▸ **EXERCISE INSTRUCTIONS**
Below is a listing to transcribe in full and exactly; keep the pictures out.

▸ **DATA PROVIDED**
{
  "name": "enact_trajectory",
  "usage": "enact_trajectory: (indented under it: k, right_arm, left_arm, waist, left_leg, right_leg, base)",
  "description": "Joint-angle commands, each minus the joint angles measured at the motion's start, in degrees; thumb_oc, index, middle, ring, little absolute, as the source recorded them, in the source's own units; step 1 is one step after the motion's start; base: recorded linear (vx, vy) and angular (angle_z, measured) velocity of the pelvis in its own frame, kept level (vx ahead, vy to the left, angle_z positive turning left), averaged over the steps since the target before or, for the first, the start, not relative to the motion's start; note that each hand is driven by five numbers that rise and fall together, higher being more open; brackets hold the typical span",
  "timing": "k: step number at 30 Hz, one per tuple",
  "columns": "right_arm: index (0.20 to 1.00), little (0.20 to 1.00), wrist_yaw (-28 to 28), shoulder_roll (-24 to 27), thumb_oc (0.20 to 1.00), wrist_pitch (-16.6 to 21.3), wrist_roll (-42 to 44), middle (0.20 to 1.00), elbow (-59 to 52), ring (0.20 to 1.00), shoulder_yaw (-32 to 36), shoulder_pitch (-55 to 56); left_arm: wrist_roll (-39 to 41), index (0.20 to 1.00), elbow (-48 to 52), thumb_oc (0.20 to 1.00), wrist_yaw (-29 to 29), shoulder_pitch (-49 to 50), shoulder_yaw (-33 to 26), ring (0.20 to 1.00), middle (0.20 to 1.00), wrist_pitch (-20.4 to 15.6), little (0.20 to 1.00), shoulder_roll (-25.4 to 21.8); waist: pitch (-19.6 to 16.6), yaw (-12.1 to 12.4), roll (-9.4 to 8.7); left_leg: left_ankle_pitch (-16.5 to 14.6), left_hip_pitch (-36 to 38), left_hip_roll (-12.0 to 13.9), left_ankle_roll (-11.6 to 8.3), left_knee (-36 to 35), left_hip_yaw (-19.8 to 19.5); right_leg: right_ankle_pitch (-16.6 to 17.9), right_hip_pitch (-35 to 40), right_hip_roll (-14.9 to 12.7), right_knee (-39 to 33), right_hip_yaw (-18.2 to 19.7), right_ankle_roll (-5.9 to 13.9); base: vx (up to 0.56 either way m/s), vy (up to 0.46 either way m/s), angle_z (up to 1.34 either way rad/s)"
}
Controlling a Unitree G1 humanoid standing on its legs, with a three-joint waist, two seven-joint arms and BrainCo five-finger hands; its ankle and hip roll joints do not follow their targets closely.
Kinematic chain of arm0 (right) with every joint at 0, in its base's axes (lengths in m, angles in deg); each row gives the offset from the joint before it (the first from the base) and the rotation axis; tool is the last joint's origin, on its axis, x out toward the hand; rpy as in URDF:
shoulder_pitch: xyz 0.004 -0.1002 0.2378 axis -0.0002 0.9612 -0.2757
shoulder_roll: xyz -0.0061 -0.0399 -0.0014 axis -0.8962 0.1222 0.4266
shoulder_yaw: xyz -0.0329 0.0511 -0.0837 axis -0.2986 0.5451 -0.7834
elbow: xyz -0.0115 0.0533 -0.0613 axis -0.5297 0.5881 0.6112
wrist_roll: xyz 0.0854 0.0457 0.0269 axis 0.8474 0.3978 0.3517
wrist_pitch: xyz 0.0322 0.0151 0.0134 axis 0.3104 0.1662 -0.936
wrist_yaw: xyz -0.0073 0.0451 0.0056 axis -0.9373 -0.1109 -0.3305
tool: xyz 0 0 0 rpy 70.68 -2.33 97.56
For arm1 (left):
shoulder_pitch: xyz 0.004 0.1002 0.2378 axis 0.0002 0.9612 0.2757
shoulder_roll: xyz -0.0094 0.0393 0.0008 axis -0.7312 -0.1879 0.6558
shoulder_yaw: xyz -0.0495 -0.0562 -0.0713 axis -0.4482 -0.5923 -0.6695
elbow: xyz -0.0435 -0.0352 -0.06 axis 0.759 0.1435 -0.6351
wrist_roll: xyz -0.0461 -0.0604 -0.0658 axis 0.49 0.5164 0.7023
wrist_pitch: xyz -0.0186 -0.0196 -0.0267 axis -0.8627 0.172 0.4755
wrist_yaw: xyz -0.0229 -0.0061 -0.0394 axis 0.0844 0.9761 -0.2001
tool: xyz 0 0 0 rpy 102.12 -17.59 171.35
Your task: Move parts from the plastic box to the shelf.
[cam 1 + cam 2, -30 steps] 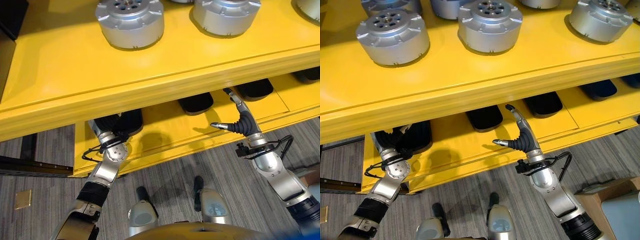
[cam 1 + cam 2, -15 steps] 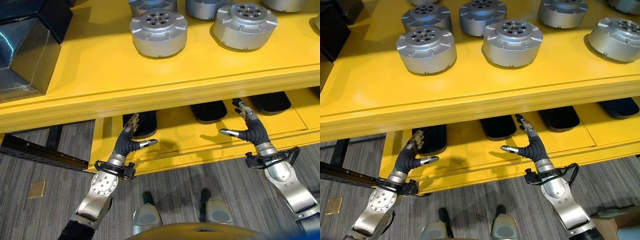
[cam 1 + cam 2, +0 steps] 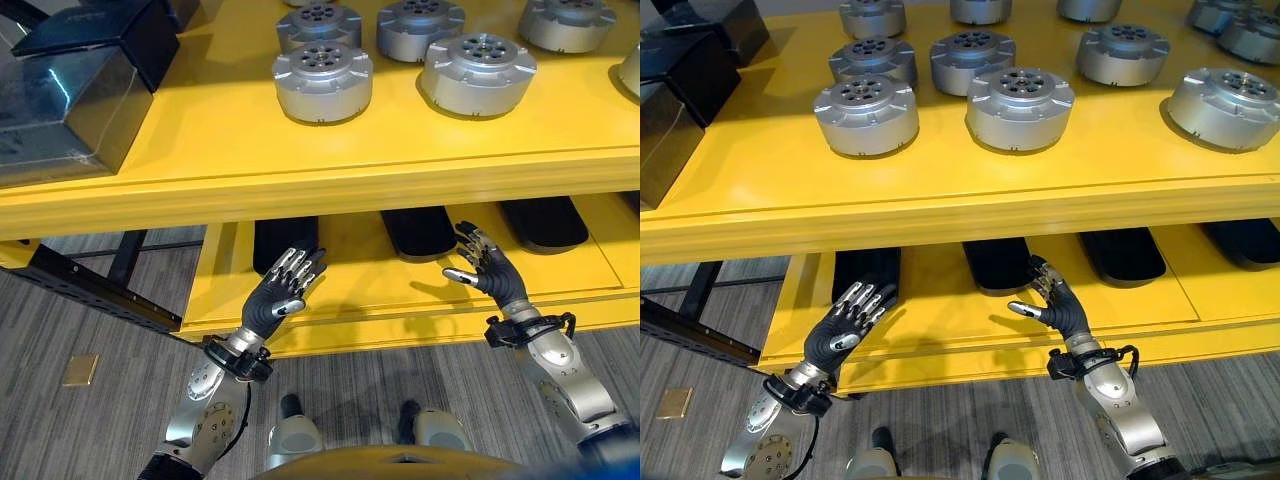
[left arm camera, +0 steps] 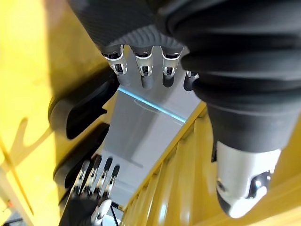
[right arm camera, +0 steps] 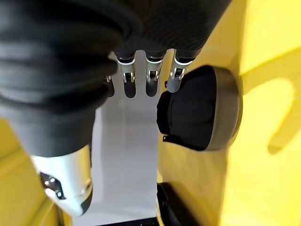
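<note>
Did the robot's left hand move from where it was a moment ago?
Yes. The left hand has come out from under the upper yellow shelf, toward the robot, and now spreads open in front of the black part on the lower level.

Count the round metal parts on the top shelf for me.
10 in the right eye view: front row; middle; back. More may sit beyond the frame.
</note>
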Motion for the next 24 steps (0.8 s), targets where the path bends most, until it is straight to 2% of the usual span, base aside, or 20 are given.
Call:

▸ **EXPECTED ANSWER**
{
  "name": "enact_trajectory",
  "usage": "enact_trajectory: (indented under it: k, right_arm, left_arm, waist, left_leg, right_leg, base)",
  "description": "Joint-angle commands, each minus the joint angles measured at the motion's start, in degrees; thumb_oc, index, middle, ring, little absolute, as the source recorded them, in the source's own units; step 1 is one step after the motion's start; base: recorded linear (vx, vy) and angular (angle_z, measured) velocity of the pelvis in its own frame, kept level (vx ahead, vy to the left, angle_z positive turning left), averaged over the steps since the target before or, for the first, the start, not relative to the motion's start; note that each hand is driven by five numbers that rise and fall together, higher being more open; brackets hold the typical span",
  "timing": "k: step number at 30 Hz, one per tuple",
  "columns": "right_arm: index (0.20 to 1.00), little (0.20 to 1.00), wrist_yaw (-28 to 28), shoulder_roll (-24 to 27), thumb_oc (0.20 to 1.00), wrist_pitch (-16.6 to 21.3), wrist_roll (-42 to 44), middle (0.20 to 1.00), elbow (-59 to 52), ring (0.20 to 1.00), shoulder_yaw (-32 to 36), shoulder_pitch (-55 to 56); left_arm: wrist_roll (-39 to 41), index (0.20 to 1.00), elbow (-48 to 52), thumb_oc (0.20 to 1.00), wrist_yaw (-29 to 29), shoulder_pitch (-49 to 50), shoulder_yaw (-33 to 26), ring (0.20 to 1.00), middle (0.20 to 1.00), wrist_pitch (-20.4 to 15.6), little (0.20 to 1.00), shoulder_roll (-25.4 to 21.8); waist: pitch (-19.6 to 16.6), yaw (-12.1 to 12.4), roll (-9.4 to 8.7); left_leg: left_ankle_pitch (-16.5 to 14.6), left_hip_pitch (-36 to 38), left_hip_roll (-12.0 to 13.9), left_ankle_roll (-11.6 to 8.3), left_knee (-36 to 35), left_hip_yaw (-19.8 to 19.5); right_leg: right_ankle_pitch (-16.6 to 17.9), right_hip_pitch (-35 to 40), right_hip_roll (-14.9 to 12.7), right_knee (-39 to 33), right_hip_yaw (-18.2 to 19.7), right_ankle_roll (-5.9 to 13.9); base: vx (up to 0.56 either way m/s), vy (up to 0.46 either way m/s), angle_z (up to 1.34 either way rad/s)"
}
Controlling a Unitree G1 humanoid standing on its legs, with a three-joint waist, two seven-joint arms and BrainCo five-finger hands; its ankle and hip roll joints do not follow their targets closely.
Kinematic chain of arm0 (right) with every joint at 0, in its base's axes (lengths in m, angles in deg); each row gives the offset from the joint before it (the first from the base) and the rotation axis; tool is the last joint's origin, on its axis, x out toward the hand; rpy as in URDF:
shoulder_pitch: xyz 0.004 -0.1002 0.2378 axis -0.0002 0.9612 -0.2757
shoulder_roll: xyz -0.0061 -0.0399 -0.0014 axis -0.8962 0.1222 0.4266
shoulder_yaw: xyz -0.0329 0.0511 -0.0837 axis -0.2986 0.5451 -0.7834
elbow: xyz -0.0115 0.0533 -0.0613 axis -0.5297 0.5881 0.6112
wrist_roll: xyz 0.0854 0.0457 0.0269 axis 0.8474 0.3978 0.3517
wrist_pitch: xyz 0.0322 0.0151 0.0134 axis 0.3104 0.1662 -0.936
wrist_yaw: xyz -0.0073 0.0451 0.0056 axis -0.9373 -0.1109 -0.3305
tool: xyz 0 0 0 rpy 70.68 -2.33 97.56
For arm1 (left):
shoulder_pitch: xyz 0.004 0.1002 0.2378 axis 0.0002 0.9612 0.2757
shoulder_roll: xyz -0.0094 0.0393 0.0008 axis -0.7312 -0.1879 0.6558
shoulder_yaw: xyz -0.0495 -0.0562 -0.0713 axis -0.4482 -0.5923 -0.6695
elbow: xyz -0.0435 -0.0352 -0.06 axis 0.759 0.1435 -0.6351
wrist_roll: xyz -0.0461 -0.0604 -0.0658 axis 0.49 0.5164 0.7023
wrist_pitch: xyz -0.0186 -0.0196 -0.0267 axis -0.8627 0.172 0.4755
wrist_yaw: xyz -0.0229 -0.0061 -0.0394 axis 0.0844 0.9761 -0.2001
tool: xyz 0 0 0 rpy 102.12 -17.59 171.35
Your task: Move parts from the plastic box to the shelf.
[cam 1 + cam 2, -30 steps] 
[cam 1 + cam 2, -15 steps] 
[cam 1 + cam 2, +0 steps] 
[left arm camera, +0 steps] 
[right arm camera, +0 steps] 
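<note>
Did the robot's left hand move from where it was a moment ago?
Yes. The left hand has come out from under the upper yellow shelf, toward the robot, and now spreads open in front of the black part on the lower level.

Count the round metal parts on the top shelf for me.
10 in the right eye view: front row; middle; back. More may sit beyond the frame.
</note>
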Motion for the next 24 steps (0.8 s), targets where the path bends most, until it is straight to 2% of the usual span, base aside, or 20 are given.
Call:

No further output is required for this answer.